Call me Fronkenstein

I keep as skull next to my computer. Not a real one. They cost a fortune. But a plastic medical replica. A legacy from medieval days, when cadavers and skulls were often used as a motif in artwork, to remind viewers of their own mortality. I had planned on turning it in to a stereoscopic pinhole camera, but my limited knowledge of cranial capacity was well off, and even fitting 110 film in would be difficult, let alone 35mm or even medium format. Glasses would have made an excellent filter holder, which it still sports, minus the 81a warming filters.

Last year I managed to wangle a trip round a morgue. It was interesting but we weren’t allowed to see any dead bodies. The autopsy room was clinical with three bays for dissection. It had a clinical, antiseptic smell mixed with the smell of the dead. However it wasn’t this room that threw me the most.

The viewing room where you could come to pay your last respects was decorated with dated 1980s wallpaper. Pinks and greys. There were no windows. No prying eyes to look at the dead. But it made the room feel more like a tomb. A badly decorated tomb, but a tomb nonetheless. On the wall hung a cross, a crescent pointing towards Mecca and in the cupboard was a copy of the Bible, Koran and Torah. None looked well used, thumbed by loved ones looking for the right passage, the right thing to say.

At the far end was a viewing panel. The room beyond was to be used for corpses infected with contagious diseases. The curtain was closed, but on opening it revealed a room full of cardboard boxes, paper cups, Christmas decorations. I’m guessing people just don’t die of the plague any longer.

It was an interesting experience.

This year I’ve an autopsy lined up. I’ve been told it can be pretty hands on. The organs removed and passed around so one can get the feel of the weight and size. Then uncermounously dumped back in the now empty body cavity. Jiggled about so they fit and then sown up. I’m unsure about how I feel in participating but it’s something I want to do. I feel I’ll learn more about myself by confronting this scene.

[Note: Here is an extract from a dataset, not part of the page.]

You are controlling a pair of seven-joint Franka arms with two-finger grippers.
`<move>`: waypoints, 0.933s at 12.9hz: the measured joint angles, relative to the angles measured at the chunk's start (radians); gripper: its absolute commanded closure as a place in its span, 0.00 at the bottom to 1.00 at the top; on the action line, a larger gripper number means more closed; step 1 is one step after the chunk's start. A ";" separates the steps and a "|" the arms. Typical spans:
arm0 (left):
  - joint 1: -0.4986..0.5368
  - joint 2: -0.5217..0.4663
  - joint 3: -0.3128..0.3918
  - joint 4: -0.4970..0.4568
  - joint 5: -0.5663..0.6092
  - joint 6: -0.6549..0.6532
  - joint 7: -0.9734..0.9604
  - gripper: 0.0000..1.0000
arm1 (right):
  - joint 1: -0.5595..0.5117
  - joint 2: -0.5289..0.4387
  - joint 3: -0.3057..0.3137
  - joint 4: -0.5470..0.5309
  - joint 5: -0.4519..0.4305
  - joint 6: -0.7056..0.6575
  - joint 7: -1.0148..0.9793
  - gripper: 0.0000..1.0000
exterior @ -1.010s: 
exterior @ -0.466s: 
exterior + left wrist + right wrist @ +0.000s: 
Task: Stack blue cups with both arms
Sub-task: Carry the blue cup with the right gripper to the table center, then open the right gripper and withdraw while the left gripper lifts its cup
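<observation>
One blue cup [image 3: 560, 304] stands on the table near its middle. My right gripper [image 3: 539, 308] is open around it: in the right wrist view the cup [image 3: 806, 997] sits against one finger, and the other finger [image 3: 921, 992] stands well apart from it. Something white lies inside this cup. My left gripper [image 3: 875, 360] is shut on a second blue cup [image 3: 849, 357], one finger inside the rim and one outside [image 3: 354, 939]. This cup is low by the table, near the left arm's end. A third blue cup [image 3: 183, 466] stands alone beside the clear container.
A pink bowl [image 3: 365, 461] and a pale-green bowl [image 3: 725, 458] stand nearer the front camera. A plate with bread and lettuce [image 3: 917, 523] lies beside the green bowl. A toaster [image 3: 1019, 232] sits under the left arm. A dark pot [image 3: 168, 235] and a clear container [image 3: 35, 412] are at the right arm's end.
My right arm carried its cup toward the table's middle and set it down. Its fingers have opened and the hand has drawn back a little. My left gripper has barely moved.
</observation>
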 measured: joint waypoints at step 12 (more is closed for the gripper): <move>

Many years ago I had a friend who was a psychatrist. A friend, not a doctor. She explained to me how they still used electrotherapy treatment to calm patients down. It would keep them sedated for a few days before a new episode set it. It wasn’t a cure. They knew that. I felt that it was wrong. But I never met her patients so didn’t know their conditions, how much harm they could do to themselves if they weren’t sedated.
When you are younger you feel as though you are indestructible and can do anything. As you get older and people around you a similar age start dying you are reminded about your own mortality.

As a student you tend to do reckless things. Things you’d think twice about doing now and dismiss for fear of the repercussions. I remember one night. I was at a party. I say I remember, as a friend does not. The drink was flowing and everyone was having a good time. One of my friends had a bad knee and had been given a Tens machine to help relieve the pain. We had been taking it in turns to hold on to the electrodes and see how much juice we could take.

It was getting late and everyone was getting tired. One of my friends decided to crash out in the lounge while we finished up the last of the booze. He was the practical joker of the group and as we stood around supping the last of the vodka a plan was hatched.

We snuck in to the lounge, taped the electrodes of the Tens machine to his forehead, and set it to ten. We would have gone full Spinal Tap and gone up to eleven, but that would have meant either wiring the machine in to the mains (none of us were qualified electricians or sober enough to attempt it) or stencil 11 on to the dial.

We pressed the button.

He sat bolt upright. Alarm on his face, ripping the electrodes from his temples. We in turn fell about giggling. It was hilarious. Curses and insults issued from his mouth. Then he fell back in the chair and went to sleep.
The next day he claimed not to remember anything about the night before.

On reflection it was a stupid thing to do. But if the roles had been reversed he’d been the first to hatch the plan. Divine justice? Or just a continuation of the experiment Mary Shelly started one hundred and fifty years ago?